Problem requirements: Lift out, unaltered, the lines of the material below between the line holding "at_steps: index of" and the line holding "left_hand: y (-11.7", counting both.

= = = =

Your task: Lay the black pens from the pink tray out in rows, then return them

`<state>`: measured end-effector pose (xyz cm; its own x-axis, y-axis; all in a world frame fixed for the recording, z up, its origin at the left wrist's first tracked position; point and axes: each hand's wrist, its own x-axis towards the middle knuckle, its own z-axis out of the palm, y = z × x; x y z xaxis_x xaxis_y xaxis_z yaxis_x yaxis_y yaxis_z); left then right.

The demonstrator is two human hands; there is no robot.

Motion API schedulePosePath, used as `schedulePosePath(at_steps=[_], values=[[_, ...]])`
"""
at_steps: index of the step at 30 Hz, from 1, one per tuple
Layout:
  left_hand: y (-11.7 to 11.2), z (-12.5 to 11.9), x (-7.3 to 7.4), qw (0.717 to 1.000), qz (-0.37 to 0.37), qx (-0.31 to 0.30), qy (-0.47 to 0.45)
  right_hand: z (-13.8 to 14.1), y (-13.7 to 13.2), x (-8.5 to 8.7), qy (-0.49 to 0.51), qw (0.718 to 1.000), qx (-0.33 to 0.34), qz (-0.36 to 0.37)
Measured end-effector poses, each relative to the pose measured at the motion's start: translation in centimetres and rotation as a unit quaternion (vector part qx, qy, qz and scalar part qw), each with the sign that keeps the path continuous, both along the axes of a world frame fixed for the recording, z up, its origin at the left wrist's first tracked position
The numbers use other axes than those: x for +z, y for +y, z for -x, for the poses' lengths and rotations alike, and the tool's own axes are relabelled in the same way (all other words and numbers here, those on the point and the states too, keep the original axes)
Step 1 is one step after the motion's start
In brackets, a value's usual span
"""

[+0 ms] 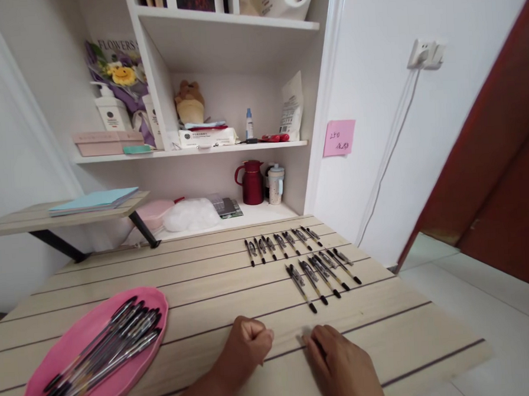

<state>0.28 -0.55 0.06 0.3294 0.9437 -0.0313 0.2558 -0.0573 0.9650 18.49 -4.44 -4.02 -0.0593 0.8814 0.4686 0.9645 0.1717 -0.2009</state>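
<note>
My left hand [244, 348] is closed in a fist just above the table's near part, thumb against the curled fingers, and nothing sticks out of it. To its right my right hand [342, 362] lies low, back upward, with bent fingers drawn together; its palm side is hidden and nothing shows in it. Beyond the hands, several black-capped pens [315, 281] lie side by side in a slanted row. A farther row of similar pens [282, 244] lies behind them. At the left, a pink tray [158, 298] holds a heap of clear-barrelled pens [108, 354].
The striped wooden table [199, 308] meets a white shelf unit [232, 16]. A small raised stand [8, 223] carries light-blue papers [96, 201]. On the low shelf are a red jug [252, 184] and a pale cup [275, 184]. A cord [390, 150] hangs at the right wall.
</note>
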Motion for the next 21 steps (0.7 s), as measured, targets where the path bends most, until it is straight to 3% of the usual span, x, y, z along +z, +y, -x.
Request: schedulePosePath(at_steps=[5, 8, 11, 14, 16, 18, 21], values=[[0.2, 0.6, 0.4, 0.994, -0.109, 0.01, 0.016, 0.1, 0.0, 0.2, -0.003, 1.0, 0.005, -0.005], [0.0, 0.9, 1.1, 0.992, -0.123, 0.038, -0.009, 0.2, 0.0, 0.4, -0.002, 1.0, 0.008, -0.007], [-0.6, 1.8, 2.8, 0.995, -0.096, 0.04, 0.006, 0.3, -0.1, 0.4, 0.001, 1.0, 0.009, -0.011], [-1.2, 4.0, 5.7, 0.981, -0.138, 0.007, 0.133, 0.2, -0.2, 0.2, 0.001, 1.0, 0.008, -0.023], [-1.4, 6.6, 7.8, 0.929, -0.222, 0.015, 0.295, 0.2, -0.2, 0.2, 0.0, 1.0, 0.009, -0.029], [-1.3, 9.9, 9.2, 0.842, -0.265, 0.072, 0.465, 0.1, -0.2, 0.2, -0.001, 1.0, 0.008, -0.029], [-1.3, 15.3, 9.3, 0.721, -0.208, 0.161, 0.641, 0.1, -0.2, 0.3, -0.008, 0.999, 0.008, -0.029]])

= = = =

Task solution:
at_steps: index of the step at 30 Hz, from 1, one per tuple
Layout:
  left_hand: y (-11.7 to 11.2), z (-12.5 to 11.9), x (-7.3 to 7.4), qw (0.717 to 1.000), qz (-0.37 to 0.37), qx (-0.31 to 0.30), qy (-0.47 to 0.45)

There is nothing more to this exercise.